Start of Block
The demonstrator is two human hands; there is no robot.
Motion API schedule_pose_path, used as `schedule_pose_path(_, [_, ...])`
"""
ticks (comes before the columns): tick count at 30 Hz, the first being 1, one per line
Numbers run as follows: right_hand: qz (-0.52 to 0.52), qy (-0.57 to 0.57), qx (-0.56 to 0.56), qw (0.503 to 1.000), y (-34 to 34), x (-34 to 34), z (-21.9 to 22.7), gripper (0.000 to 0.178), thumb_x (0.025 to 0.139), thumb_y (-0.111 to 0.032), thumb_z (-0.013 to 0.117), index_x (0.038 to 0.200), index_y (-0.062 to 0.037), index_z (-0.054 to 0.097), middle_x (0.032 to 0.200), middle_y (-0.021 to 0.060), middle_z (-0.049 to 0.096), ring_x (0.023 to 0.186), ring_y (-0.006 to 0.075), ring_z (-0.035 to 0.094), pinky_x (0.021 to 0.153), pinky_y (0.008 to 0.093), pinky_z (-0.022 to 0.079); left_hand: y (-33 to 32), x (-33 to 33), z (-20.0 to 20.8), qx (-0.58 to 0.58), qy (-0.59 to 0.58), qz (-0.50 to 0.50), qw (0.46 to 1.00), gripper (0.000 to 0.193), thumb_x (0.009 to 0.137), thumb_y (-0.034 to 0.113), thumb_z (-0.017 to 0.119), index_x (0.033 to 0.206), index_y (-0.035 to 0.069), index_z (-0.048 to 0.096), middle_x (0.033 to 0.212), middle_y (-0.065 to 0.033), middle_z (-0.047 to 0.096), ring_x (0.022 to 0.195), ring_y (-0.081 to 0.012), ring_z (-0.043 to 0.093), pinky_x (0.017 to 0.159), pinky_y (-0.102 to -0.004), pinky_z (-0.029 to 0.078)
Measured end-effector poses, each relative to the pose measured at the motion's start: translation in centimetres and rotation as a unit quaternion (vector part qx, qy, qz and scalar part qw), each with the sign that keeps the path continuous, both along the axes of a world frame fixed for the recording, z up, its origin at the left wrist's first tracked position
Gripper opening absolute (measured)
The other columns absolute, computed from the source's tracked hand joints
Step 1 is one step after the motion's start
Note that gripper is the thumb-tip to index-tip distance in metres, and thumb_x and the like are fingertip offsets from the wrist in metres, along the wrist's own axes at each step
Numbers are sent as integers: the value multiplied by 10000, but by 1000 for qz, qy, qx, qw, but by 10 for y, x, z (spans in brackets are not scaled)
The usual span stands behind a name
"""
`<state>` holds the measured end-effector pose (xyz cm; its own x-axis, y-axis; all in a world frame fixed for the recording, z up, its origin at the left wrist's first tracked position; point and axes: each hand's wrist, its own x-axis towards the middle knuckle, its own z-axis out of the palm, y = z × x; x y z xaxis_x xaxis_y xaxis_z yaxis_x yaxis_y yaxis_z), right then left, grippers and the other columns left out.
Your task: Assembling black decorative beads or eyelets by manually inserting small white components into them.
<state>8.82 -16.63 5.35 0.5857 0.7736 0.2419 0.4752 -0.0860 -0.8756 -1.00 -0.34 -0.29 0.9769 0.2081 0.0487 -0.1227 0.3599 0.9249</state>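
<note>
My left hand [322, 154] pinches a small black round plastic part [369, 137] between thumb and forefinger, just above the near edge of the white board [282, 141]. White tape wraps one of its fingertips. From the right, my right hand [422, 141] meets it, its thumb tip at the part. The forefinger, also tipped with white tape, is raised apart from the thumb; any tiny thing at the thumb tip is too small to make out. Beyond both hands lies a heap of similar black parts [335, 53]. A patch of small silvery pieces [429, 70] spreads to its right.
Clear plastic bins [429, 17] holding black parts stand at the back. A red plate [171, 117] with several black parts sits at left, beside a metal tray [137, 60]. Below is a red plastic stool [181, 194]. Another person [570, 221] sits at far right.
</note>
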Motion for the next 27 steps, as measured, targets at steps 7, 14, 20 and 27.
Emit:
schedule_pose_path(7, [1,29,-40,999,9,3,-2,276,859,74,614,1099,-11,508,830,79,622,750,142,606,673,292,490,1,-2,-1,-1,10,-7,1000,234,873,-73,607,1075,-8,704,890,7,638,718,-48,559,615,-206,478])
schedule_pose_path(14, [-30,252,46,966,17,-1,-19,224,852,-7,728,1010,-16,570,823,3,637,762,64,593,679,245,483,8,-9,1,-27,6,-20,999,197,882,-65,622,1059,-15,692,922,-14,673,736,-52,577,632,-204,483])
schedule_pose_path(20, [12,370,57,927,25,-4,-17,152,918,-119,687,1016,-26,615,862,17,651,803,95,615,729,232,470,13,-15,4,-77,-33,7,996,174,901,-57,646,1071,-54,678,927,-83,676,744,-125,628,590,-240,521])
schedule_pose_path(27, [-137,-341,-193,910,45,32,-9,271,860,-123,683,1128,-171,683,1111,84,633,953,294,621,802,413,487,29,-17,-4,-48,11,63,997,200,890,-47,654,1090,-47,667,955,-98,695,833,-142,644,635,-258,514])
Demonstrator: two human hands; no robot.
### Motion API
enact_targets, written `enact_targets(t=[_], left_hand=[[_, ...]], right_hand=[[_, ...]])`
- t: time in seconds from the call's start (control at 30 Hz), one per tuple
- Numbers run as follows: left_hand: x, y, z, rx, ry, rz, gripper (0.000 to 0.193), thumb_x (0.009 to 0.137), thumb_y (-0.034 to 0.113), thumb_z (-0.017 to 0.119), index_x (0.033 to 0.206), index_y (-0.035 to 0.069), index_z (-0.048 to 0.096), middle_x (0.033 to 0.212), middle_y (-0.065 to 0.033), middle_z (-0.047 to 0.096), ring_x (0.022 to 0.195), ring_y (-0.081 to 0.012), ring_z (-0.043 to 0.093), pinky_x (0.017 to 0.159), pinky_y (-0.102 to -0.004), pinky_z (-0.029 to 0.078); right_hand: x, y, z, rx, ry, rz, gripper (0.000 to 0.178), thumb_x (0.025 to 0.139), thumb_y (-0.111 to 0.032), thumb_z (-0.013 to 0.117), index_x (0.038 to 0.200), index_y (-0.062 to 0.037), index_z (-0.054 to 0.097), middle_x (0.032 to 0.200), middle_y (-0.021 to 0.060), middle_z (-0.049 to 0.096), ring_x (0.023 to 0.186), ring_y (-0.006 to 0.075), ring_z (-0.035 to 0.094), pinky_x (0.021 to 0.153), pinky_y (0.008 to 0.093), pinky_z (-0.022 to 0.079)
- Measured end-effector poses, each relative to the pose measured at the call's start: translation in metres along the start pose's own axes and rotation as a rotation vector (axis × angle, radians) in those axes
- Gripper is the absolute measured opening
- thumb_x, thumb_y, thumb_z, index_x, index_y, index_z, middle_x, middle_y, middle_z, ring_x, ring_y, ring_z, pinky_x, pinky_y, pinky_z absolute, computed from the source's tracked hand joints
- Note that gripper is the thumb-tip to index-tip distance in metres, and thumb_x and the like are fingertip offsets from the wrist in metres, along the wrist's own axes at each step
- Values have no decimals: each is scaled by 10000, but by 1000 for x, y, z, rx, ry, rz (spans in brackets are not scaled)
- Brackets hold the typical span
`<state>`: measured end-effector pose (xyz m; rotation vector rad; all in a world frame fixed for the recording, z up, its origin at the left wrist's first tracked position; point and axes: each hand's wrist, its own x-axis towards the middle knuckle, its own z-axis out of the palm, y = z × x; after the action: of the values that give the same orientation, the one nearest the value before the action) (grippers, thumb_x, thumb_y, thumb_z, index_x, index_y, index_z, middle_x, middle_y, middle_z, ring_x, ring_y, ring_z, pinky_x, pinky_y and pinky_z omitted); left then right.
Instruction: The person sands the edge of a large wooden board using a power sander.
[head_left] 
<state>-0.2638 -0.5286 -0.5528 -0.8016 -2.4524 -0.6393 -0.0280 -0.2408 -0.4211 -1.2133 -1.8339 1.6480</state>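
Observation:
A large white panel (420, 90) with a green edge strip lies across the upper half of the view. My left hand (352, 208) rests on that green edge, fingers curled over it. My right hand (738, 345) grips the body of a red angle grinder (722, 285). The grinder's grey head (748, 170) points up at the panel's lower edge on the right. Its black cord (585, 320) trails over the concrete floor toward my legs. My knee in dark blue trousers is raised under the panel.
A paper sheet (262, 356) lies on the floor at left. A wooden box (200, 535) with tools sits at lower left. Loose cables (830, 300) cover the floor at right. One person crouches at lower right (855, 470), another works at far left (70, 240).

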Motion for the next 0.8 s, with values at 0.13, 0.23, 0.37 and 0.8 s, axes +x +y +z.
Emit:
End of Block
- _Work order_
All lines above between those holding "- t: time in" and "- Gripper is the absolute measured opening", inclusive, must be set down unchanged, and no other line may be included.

- _Response_
- t: time in seconds from the call's start (control at 30 Hz), one per tuple
- Numbers run as follows: left_hand: x, y, z, rx, ry, rz, gripper (0.000 to 0.193), thumb_x (0.009 to 0.137), thumb_y (-0.034 to 0.113), thumb_z (-0.017 to 0.119), index_x (0.033 to 0.206), index_y (-0.035 to 0.069), index_z (-0.048 to 0.096), middle_x (0.033 to 0.212), middle_y (-0.065 to 0.033), middle_z (-0.047 to 0.096), ring_x (0.022 to 0.195), ring_y (-0.081 to 0.012), ring_z (-0.043 to 0.093), pinky_x (0.017 to 0.159), pinky_y (-0.102 to -0.004), pinky_z (-0.029 to 0.078); right_hand: x, y, z, rx, ry, rz, gripper (0.000 to 0.178), thumb_x (0.025 to 0.139), thumb_y (-0.111 to 0.032), thumb_z (-0.013 to 0.117), index_x (0.038 to 0.200), index_y (-0.062 to 0.037), index_z (-0.054 to 0.097), middle_x (0.032 to 0.200), middle_y (-0.021 to 0.060), middle_z (-0.049 to 0.096), ring_x (0.023 to 0.186), ring_y (-0.006 to 0.075), ring_z (-0.035 to 0.094), pinky_x (0.021 to 0.153), pinky_y (0.008 to 0.093), pinky_z (-0.022 to 0.079)
- Measured end-effector poses, each relative to the pose measured at the call's start: translation in metres along the start pose's own axes and rotation as a rotation vector (axis × angle, radians) in those axes
- Gripper is the absolute measured opening

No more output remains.